What you have to do:
The data below is to be output in full, unchanged.

Information supplied:
Content starts

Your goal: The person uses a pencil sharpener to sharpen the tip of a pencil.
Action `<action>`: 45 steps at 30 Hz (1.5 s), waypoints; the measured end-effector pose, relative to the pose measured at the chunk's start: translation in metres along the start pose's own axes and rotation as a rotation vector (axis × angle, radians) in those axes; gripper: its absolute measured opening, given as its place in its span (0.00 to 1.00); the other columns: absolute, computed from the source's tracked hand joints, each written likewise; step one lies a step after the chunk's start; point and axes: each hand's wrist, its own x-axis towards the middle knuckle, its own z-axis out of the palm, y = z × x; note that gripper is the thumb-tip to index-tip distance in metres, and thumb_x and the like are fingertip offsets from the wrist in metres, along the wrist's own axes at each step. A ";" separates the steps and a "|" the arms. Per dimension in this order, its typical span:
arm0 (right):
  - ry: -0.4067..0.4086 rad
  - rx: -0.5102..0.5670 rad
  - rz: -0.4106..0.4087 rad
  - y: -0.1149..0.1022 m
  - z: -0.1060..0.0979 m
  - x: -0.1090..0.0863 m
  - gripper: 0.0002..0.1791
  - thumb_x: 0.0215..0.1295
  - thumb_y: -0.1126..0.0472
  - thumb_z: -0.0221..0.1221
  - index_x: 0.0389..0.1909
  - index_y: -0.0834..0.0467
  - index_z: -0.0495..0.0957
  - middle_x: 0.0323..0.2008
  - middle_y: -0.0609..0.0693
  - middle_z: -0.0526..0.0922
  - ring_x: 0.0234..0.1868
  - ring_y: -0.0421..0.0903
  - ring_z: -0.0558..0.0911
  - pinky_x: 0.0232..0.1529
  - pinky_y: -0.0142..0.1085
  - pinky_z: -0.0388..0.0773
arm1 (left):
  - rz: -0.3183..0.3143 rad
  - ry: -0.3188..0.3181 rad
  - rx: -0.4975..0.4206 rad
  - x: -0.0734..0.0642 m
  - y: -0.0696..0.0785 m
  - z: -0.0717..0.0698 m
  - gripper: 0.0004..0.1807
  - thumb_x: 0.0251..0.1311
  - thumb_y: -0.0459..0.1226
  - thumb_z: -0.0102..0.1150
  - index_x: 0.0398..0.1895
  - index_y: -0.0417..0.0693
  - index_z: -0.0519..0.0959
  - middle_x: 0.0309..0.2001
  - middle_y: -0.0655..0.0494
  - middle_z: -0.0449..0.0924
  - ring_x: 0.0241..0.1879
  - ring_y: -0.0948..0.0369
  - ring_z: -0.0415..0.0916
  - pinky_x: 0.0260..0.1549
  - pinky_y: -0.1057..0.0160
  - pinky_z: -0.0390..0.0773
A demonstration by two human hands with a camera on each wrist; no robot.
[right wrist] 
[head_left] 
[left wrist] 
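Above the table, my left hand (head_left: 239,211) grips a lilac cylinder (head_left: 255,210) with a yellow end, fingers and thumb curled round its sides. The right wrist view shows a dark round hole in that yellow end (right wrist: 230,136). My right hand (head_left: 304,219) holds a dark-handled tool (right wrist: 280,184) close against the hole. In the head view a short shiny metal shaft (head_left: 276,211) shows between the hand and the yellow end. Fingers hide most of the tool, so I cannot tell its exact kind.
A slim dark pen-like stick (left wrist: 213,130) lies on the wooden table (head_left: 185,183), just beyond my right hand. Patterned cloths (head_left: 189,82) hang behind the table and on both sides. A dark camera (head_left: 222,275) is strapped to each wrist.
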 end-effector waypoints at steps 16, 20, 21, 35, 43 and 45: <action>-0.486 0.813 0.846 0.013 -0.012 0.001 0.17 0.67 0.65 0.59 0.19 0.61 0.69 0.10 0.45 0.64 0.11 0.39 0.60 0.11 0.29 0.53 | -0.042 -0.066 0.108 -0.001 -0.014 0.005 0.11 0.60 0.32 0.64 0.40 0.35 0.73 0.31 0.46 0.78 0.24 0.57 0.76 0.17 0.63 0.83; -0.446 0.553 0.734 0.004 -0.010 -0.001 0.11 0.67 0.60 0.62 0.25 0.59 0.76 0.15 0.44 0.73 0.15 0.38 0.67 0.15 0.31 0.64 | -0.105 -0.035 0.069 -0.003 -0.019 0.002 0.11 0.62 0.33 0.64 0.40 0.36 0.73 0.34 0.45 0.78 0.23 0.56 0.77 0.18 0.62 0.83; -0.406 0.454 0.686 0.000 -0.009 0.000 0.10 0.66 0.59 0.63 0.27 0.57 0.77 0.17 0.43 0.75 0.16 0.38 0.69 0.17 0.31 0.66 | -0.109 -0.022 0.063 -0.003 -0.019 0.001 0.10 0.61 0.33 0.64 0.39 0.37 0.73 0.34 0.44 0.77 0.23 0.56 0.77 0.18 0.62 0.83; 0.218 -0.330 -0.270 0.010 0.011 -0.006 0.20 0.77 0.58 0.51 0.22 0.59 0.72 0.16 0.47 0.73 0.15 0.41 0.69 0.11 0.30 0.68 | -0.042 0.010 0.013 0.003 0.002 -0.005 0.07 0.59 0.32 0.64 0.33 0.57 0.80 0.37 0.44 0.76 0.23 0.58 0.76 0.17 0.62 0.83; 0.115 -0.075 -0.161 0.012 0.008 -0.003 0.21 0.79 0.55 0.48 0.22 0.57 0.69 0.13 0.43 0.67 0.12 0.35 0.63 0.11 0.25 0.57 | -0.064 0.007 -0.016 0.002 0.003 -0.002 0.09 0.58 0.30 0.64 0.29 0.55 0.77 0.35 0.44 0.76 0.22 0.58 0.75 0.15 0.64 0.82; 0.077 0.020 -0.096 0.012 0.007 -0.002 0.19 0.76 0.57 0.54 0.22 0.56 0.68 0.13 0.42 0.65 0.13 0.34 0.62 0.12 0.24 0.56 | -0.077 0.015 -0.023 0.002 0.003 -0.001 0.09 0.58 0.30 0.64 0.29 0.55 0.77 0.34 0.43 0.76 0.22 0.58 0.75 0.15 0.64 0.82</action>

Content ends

The completed task:
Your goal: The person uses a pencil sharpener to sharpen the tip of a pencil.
Action `<action>`: 45 steps at 30 Hz (1.5 s), waypoints; the measured end-effector pose, relative to the pose measured at the chunk's start: translation in metres along the start pose's own axes and rotation as a rotation vector (axis × angle, radians) in those axes; gripper: its absolute measured opening, given as its place in its span (0.00 to 1.00); the other columns: absolute, computed from the source's tracked hand joints, each written likewise; step one lies a step after the chunk's start; point and axes: each hand's wrist, its own x-axis towards the middle knuckle, its own z-axis out of the palm, y = z × x; note that gripper is the thumb-tip to index-tip distance in metres, and thumb_x and the like are fingertip offsets from the wrist in metres, along the wrist's own axes at each step. A ";" separates the steps and a "|" the arms. Per dimension in this order, its typical span:
arm0 (right):
  - ry: -0.4067..0.4086 rad
  - rx: -0.5102..0.5670 rad
  - rz: -0.4106..0.4087 rad
  - y: -0.1149..0.1022 m
  - z: -0.1060..0.0979 m
  - x: -0.1090..0.0863 m
  - gripper: 0.0002..0.1791
  - thumb_x: 0.0215..0.1295
  - thumb_y: -0.1126..0.0472
  - thumb_z: -0.0221..0.1221
  - index_x: 0.0389..0.1909
  - index_y: -0.0834..0.0467
  - index_z: -0.0495..0.0957
  - middle_x: 0.0323..0.2008
  - middle_y: -0.0609..0.0693
  - middle_z: -0.0526..0.0922
  - ring_x: 0.0234..0.1868
  - ring_y: -0.0421..0.0903
  - ring_z: -0.0558..0.0911
  - pinky_x: 0.0232..0.1529
  - pinky_y: -0.0142..0.1085
  - pinky_z: -0.0388..0.0773
arm1 (left):
  - rz: -0.3183..0.3143 rad
  - ry: -0.3188..0.3181 rad
  - rx: -0.4975..0.4206 rad
  - x: -0.0734..0.0642 m
  - y: -0.0696..0.0785 m
  - z: -0.0717..0.0698 m
  - gripper: 0.0004..0.1807
  - thumb_x: 0.0251..0.1311
  - thumb_y: -0.0459..0.1226
  - thumb_z: -0.0102..0.1150
  - index_x: 0.0398..0.1895
  - index_y: -0.0417..0.0693
  - index_z: -0.0519..0.0959
  - middle_x: 0.0309..0.2001
  - middle_y: -0.0655..0.0494
  - middle_z: -0.0449..0.0924
  - ring_x: 0.0241..0.1879
  - ring_y: -0.0948..0.0369
  - ring_z: -0.0415..0.0916
  - pinky_x: 0.0260..0.1549
  - pinky_y: -0.1057..0.0160
  - pinky_z: -0.0390..0.0773
A demonstration by two human hands with a camera on each wrist; no robot.
[right wrist] 
[head_left] 
[left wrist] 
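Above the table, my left hand (head_left: 239,211) grips a lilac cylinder (head_left: 255,210) with a yellow end, fingers and thumb curled round its sides. The right wrist view shows a dark round hole in that yellow end (right wrist: 230,136). My right hand (head_left: 304,219) holds a dark-handled tool (right wrist: 280,184) close against the hole. In the head view a short shiny metal shaft (head_left: 276,211) shows between the hand and the yellow end. Fingers hide most of the tool, so I cannot tell its exact kind.
A slim dark pen-like stick (left wrist: 213,130) lies on the wooden table (head_left: 185,183), just beyond my right hand. Patterned cloths (head_left: 189,82) hang behind the table and on both sides. A dark camera (head_left: 222,275) is strapped to each wrist.
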 end-effector waypoints at steps 16, 20, 21, 35, 43 and 45: <action>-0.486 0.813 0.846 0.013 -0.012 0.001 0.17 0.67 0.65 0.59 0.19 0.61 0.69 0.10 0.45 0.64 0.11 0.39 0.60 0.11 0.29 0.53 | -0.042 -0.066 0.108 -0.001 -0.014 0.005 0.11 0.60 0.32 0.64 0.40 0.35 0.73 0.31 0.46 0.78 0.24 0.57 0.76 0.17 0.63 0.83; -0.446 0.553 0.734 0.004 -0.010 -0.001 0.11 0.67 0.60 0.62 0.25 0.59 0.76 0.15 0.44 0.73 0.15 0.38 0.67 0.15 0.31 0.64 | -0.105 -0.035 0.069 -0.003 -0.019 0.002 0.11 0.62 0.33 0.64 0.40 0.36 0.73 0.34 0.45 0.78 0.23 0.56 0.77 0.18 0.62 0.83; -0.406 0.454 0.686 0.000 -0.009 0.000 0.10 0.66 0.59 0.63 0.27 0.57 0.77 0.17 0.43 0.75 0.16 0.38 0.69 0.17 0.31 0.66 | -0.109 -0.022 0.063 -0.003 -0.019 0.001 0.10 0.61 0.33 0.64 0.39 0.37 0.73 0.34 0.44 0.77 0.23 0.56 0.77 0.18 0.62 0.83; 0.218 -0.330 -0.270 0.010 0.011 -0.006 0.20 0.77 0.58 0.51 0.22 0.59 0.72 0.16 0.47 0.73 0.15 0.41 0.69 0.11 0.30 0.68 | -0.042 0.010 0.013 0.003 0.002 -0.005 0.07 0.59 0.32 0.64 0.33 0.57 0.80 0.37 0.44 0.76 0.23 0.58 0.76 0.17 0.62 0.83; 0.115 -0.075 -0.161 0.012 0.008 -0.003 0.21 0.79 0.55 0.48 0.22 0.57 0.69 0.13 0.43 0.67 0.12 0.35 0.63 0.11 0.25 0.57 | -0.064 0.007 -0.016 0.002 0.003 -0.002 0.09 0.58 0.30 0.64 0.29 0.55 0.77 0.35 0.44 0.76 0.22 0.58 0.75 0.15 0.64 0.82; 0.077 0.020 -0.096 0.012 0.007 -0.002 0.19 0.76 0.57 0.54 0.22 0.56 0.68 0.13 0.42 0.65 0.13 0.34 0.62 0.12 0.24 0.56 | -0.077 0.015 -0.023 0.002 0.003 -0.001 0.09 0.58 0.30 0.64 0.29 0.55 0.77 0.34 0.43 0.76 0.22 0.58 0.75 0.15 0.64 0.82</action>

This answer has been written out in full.